It's just now dawning on me that I will be touring with this company. Granted, we only go to two more cities in the surrounding area (the furthest being 3 hours away I think), but talking to the asm tonight about piling in a van and trying to fit the luggage in and stopping at truck stops on the way (a van full of opera singers at a truck stop?) was a little more than I was ready to bear.

I really like this show. It's some of Handel's most inventive work. Agrippina sings an aria in the second half, "Ogni Vento," which is a positively triumphant little waltz, and another of her arias "Pensieri mi tormentate," has a downright modern feel to it as she does her own version of a mad scene, clamoring barefoot up the steps to hang on each gold throne in turn, screeching to the audience before she collapses at the footlights with the creepy supers in their punk wigs staring down at her.

Also in the second half, Nero sings an aria, "Quando invita la donna la mante," that has the feel of a drug haze, and it is, as his minions surround him feeding him cocktails and drugs. The modern dress and sentiment fits easily into the music and story. It's dirty and seedy and awful and terribly funny all at the same time. A bedroom farce told with some of the most unlikeable characters in human history.

It's nice to have such a scintillating cast (and I say that with no sarcasm whatsoever) as well.

Thank god for good work; life on the road would be all but unbearable without it.

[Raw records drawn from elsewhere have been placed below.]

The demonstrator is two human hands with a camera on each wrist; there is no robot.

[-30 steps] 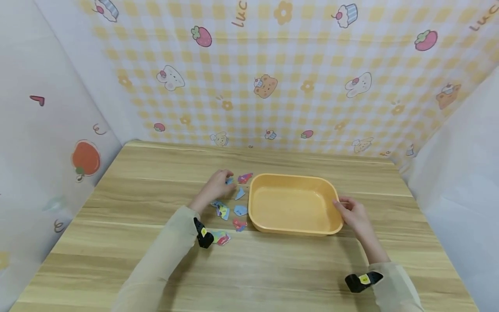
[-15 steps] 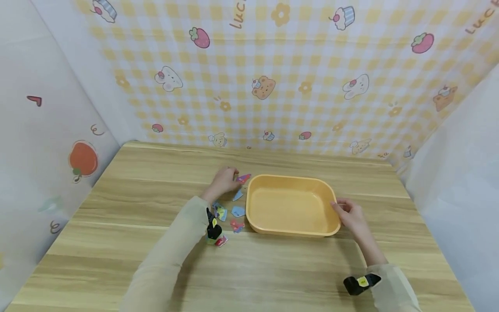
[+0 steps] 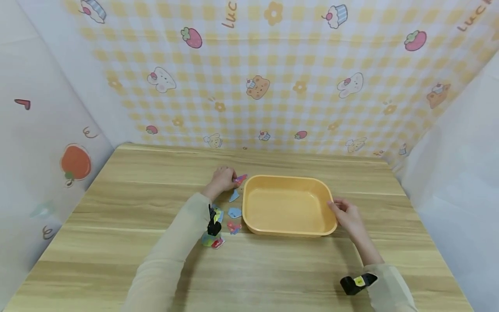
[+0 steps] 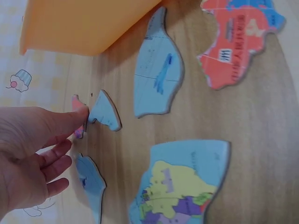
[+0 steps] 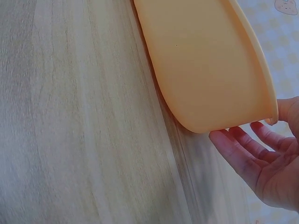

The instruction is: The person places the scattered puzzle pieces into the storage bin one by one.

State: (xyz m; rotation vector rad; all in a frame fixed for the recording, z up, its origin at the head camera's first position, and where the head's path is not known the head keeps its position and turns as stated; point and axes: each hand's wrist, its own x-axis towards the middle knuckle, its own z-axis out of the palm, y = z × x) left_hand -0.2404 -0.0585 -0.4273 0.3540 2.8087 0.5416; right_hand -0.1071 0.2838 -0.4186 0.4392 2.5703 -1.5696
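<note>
My left hand (image 3: 223, 179) pinches a red and purple map puzzle piece (image 3: 241, 178) beside the tray's far left corner. In the left wrist view that piece stands on edge, its face partly hidden by the thumb. Close by lie a small blue piece (image 4: 105, 113) and another blue one (image 4: 92, 184) below the fingers. My right hand (image 3: 348, 215) grips the right end of a yellow-orange plastic tray (image 3: 288, 208), thumb over the rim and fingers against the outer wall. The tray holds nothing.
More map pieces lie left of the tray: a larger blue one (image 4: 159, 74), a red one (image 3: 233, 228), a yellow and blue one (image 4: 180, 182), and a green and red one (image 3: 212, 240) partly under the left wrist. A checked cloth (image 3: 218, 56) hangs behind the wooden table (image 3: 273, 277).
My left hand has moved right from a blue piece to the red and purple one, which is now pinched and tilted. The right hand keeps its grip on the tray's end.
</note>
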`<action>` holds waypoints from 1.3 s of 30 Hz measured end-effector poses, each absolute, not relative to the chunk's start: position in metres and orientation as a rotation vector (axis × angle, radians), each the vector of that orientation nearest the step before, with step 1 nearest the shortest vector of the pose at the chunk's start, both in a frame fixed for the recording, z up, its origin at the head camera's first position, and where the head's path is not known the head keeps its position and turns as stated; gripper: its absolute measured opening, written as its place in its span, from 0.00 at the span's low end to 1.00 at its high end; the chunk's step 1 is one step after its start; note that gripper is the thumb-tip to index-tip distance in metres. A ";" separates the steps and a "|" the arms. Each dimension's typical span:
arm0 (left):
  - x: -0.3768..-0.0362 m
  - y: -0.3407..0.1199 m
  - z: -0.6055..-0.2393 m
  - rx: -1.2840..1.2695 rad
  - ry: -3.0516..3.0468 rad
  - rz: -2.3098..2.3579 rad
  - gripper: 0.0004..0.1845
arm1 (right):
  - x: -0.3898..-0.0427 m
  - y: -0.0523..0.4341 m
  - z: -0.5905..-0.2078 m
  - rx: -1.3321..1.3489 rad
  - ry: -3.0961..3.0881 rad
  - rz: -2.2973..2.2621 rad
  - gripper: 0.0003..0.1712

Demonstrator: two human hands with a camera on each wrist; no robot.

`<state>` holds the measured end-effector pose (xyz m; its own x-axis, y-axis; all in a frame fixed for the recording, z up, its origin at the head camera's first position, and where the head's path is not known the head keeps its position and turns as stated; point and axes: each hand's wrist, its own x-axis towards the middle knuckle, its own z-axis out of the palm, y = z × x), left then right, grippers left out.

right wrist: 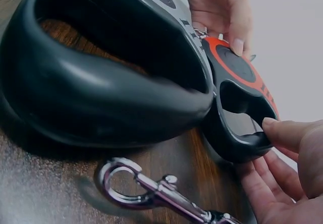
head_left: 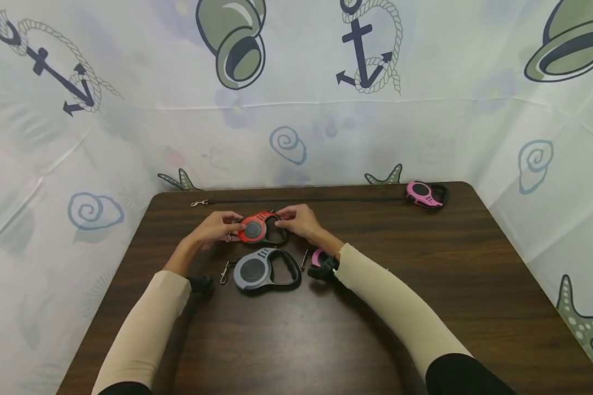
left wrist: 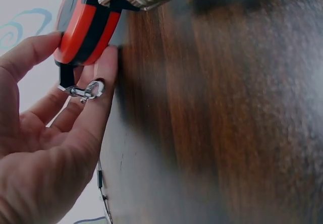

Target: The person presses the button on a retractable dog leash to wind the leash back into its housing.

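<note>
Both hands hold a red and black retractable dog leash just above or on the table. At its casing end, my left hand grips it with the thumb on top and fingers beneath. A small metal clip dangles from that end by the left fingers. My right hand pinches the black loop handle between thumb and fingers. Nearer to me lies a larger grey and black retractable leash, its snap hook to the left.
A pink leash lies at the far right, its dark cord stretched along the back edge to a clip. Another pink leash, partly hidden under the right wrist, has a metal hook beside it. Patterned cloth surrounds the wooden table.
</note>
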<state>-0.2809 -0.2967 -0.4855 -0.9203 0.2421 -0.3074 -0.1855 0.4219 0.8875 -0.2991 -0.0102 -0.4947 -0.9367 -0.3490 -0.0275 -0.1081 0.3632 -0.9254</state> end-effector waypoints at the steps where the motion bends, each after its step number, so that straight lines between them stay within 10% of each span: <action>1: -0.281 -0.297 -0.486 0.056 2.329 1.463 0.27 | -0.299 -0.011 -0.495 -0.410 2.415 -1.598 0.18; 39: -0.276 -0.316 -0.486 0.344 2.832 1.056 0.21 | -0.299 0.015 -0.477 -0.661 2.617 -1.343 0.21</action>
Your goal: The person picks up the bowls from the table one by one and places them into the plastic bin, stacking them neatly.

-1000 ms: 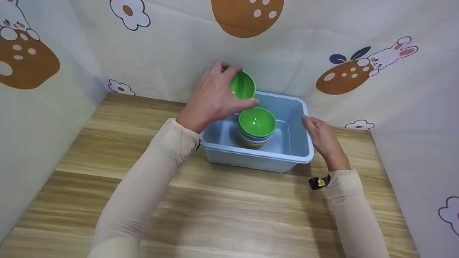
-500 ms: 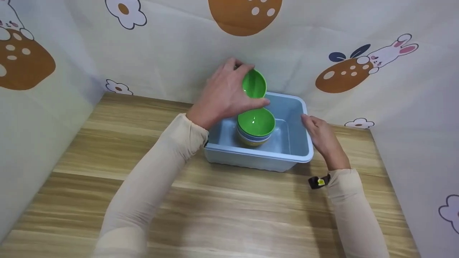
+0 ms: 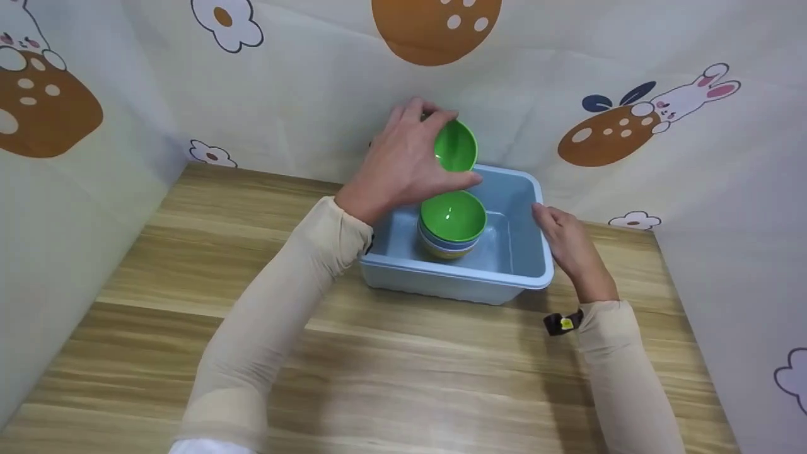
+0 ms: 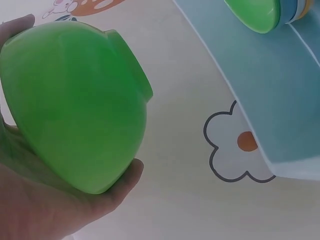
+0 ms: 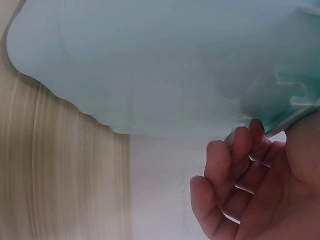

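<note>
left hand [image 3: 403, 164]: grips green bowl [image 3: 455, 146], fingers curled round its outside, bowl tipped on its side, opening facing right
green bowl location: in the air above back left rim of blue tub [image 3: 504, 287], clear of the stack
bowl stack [image 3: 451, 224]: inside tub, green one on top, blue and yellow below
right hand [image 3: 567, 243]: on tub's right rim, fingers curled against outer wall
tub: on wooden worktop [image 3: 391, 372], near printed backdrop [image 3: 302, 82]
</note>
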A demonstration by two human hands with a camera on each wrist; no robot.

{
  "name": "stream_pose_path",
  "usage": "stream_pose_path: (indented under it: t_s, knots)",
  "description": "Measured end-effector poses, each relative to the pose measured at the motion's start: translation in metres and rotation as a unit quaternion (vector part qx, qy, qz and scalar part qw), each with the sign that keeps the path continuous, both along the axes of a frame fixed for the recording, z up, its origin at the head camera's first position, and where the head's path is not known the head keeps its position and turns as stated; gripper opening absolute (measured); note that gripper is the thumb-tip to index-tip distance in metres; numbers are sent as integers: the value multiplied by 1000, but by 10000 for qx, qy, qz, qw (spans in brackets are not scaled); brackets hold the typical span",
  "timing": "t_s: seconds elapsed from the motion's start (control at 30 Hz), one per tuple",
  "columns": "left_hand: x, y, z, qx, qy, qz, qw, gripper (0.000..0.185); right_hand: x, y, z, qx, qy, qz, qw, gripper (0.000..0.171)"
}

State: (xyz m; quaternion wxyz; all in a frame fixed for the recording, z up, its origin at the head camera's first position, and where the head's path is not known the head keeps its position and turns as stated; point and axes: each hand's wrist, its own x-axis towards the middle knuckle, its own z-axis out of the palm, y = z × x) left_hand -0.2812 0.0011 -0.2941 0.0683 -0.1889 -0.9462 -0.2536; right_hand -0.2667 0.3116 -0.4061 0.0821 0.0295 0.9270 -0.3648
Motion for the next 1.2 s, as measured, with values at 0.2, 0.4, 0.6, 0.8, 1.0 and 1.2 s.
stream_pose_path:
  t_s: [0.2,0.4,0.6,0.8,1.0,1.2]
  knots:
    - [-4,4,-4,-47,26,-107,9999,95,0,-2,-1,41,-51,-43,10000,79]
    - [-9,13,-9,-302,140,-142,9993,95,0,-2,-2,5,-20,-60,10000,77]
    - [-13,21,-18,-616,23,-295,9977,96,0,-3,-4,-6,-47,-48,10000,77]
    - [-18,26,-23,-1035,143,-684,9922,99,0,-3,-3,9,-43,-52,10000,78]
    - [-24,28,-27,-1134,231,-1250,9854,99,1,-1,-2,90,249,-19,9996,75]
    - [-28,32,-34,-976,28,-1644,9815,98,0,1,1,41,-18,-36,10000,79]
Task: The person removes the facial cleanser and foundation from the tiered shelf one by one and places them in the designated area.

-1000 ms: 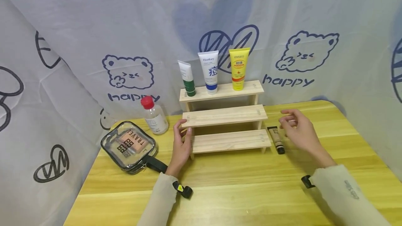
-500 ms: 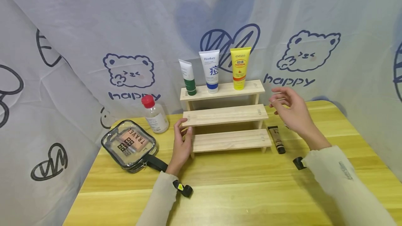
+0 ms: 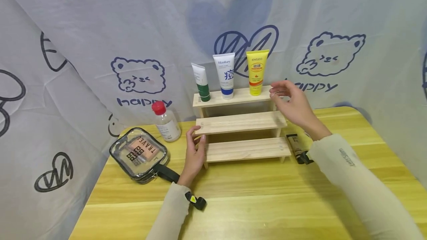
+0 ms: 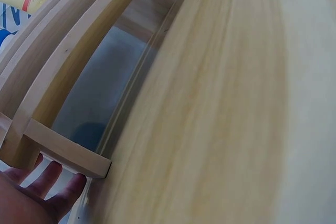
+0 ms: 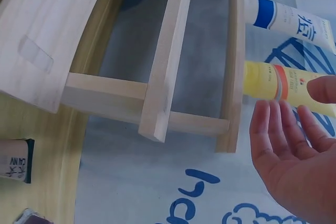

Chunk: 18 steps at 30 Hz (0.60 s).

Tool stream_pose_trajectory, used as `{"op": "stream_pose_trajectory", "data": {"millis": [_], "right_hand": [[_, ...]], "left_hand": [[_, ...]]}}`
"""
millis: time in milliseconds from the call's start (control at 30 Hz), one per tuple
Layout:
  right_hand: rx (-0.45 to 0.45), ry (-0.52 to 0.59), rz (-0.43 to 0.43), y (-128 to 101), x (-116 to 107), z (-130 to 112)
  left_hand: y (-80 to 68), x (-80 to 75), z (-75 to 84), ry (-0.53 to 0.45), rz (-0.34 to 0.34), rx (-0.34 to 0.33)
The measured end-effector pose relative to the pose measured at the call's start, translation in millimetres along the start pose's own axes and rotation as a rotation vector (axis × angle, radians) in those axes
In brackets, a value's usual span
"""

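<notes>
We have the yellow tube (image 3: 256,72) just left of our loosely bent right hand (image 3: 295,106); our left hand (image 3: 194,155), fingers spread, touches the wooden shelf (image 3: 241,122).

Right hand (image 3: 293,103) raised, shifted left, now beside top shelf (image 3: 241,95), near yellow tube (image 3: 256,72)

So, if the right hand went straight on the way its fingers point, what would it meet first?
Most likely the yellow tube near that end of the top shelf; the right-wrist view also shows the right hand's fingertips aimed at it. Exact depth is unclear.
</notes>
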State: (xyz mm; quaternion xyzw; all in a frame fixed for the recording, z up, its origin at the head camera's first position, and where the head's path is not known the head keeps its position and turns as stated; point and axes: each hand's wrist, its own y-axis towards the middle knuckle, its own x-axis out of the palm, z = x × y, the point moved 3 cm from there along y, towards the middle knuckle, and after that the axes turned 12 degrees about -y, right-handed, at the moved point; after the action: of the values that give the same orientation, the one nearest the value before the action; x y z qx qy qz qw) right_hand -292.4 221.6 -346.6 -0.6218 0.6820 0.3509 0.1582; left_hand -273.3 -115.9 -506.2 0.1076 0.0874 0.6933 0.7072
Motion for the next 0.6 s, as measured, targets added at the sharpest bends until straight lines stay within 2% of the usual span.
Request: {"op": "stream_pose_trajectory", "data": {"millis": [267,467,600], "right_hand": [[0.021,-0.009,-0.008,18.0,4.4,-7.9],[-0.008,0.032,0.008,29.7,8.7,-12.8],[0.013,0.043,0.024,36.6,12.3,-16.4]], "left_hand": [[0.1,0.2,-0.5,-0.005,0.001,-0.001],[-0.4,-0.2,-0.3,-0.001,0.005,-0.002],[-0.3,0.2,-1.0,0.000,0.007,0.011]]}}
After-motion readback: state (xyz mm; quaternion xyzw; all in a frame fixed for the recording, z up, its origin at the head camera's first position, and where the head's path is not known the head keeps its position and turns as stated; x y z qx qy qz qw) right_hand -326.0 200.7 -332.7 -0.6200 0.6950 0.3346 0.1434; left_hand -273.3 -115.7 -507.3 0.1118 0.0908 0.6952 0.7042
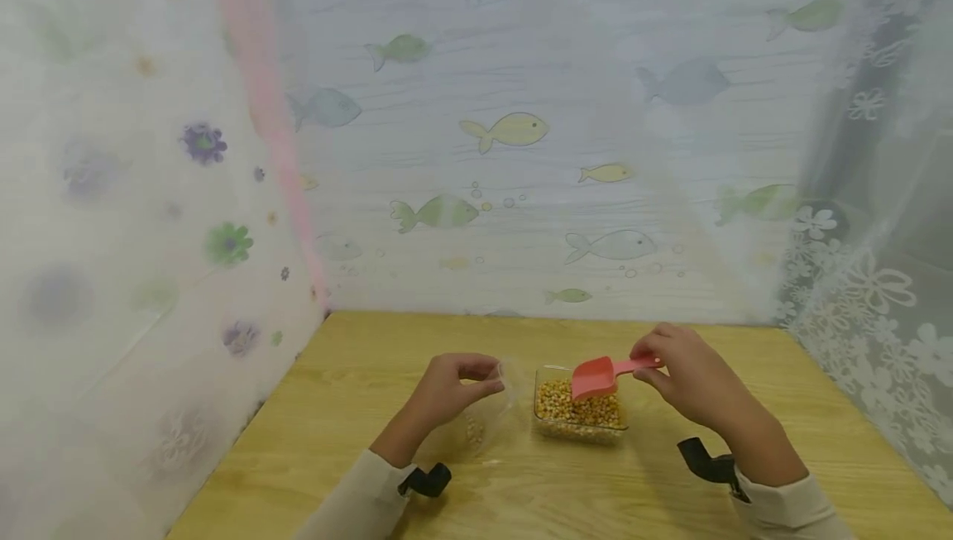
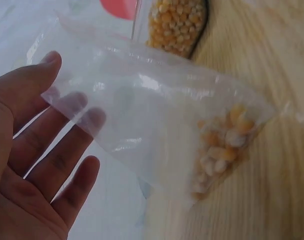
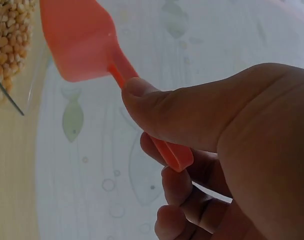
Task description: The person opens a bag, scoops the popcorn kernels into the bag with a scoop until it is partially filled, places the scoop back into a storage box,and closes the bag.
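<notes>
My left hand [image 1: 456,389] pinches the top edge of a clear plastic bag [image 2: 147,100]; in the left wrist view the thumb is on one side and some fingertips show through the film. Yellow corn kernels [image 2: 219,157] lie in the bag's lower corner, near the tabletop. My right hand [image 1: 691,375] grips a red scoop [image 1: 596,378] by its handle, between thumb and fingers. The scoop's bowl is over a rectangular glass container [image 1: 581,434] of corn kernels [image 1: 558,403]. Whether the bowl holds any kernels cannot be seen.
The light wooden table [image 1: 536,499] ends at a back curtain [image 1: 506,184] printed with fish. A flowered curtain [image 1: 112,234] hangs along the left side, and sheer lace fabric [image 1: 886,292] along the right. A black wrist mount [image 1: 428,480] sticks out from the left sleeve.
</notes>
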Demonstrator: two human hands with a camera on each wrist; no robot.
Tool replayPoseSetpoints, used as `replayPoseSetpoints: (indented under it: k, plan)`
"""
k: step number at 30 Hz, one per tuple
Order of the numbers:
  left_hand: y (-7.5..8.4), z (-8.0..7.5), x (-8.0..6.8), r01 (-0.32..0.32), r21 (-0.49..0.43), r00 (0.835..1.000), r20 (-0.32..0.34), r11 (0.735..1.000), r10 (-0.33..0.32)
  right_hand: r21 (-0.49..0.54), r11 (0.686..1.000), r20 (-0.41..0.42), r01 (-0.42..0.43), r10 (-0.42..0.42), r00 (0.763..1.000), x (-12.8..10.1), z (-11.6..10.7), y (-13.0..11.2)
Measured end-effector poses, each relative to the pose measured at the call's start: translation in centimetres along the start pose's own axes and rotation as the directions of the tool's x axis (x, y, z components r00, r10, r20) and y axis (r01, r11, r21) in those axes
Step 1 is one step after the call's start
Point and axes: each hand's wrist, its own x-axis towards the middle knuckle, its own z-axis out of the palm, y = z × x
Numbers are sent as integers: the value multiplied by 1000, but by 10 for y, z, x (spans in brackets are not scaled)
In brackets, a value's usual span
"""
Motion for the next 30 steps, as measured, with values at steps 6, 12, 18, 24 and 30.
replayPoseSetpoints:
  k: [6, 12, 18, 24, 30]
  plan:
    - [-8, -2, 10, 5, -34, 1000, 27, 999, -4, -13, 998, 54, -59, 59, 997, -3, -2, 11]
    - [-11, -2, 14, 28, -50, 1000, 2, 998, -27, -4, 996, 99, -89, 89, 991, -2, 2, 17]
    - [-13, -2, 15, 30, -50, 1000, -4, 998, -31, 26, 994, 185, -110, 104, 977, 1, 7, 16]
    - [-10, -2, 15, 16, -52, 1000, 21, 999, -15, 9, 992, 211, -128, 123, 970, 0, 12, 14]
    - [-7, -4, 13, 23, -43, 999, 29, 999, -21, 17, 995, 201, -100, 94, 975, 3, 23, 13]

Wednesday, January 10, 2007

A Valentine to Dysfunctional Families Everywhere


I thought I'd do some work on my score while watching a movie tonight. Got an account at a local video rental store, rented "Little Miss Sunshine," sat down to work, and didn't get a thing done. I was engrossed in this family that was nothing like mine but everything like mine.

As Leo Tolstoy once said (in one way or another), "All normal families are the same, each dysfunctional family is dysfunctional in its own way." This, however, does not keep us from recognizing ourselves in the mishaps of the Hoover family as they try to get their youngest, Olive, to the Little Miss Sunshine competition in Redondo Beach.

I laughed at their ridiculous behavior, covered my mouth in shock as they "stole" their grandfather out of the hospital, felt embarrassed as Olive began her routine at the pageant, and ultimately cried like a baby at the end over missing my own family, no matter how much we get on each other's nerves.

Family is family. You smack each other around, use past embarrassments against each other, hold grudges, poke fun, talk about failures in hushed corners, yell at each other for no reason, stop talking all together for years, ruin holidays, nearly get in huge car accidents because you're throwing shit at each other while driving, steal crap out of each other's rooms, squabble over Happy Meal toys, lick all the cookies so no one else can eat them, and poke each other in the back of the neck until you all end up screaming simultaneously.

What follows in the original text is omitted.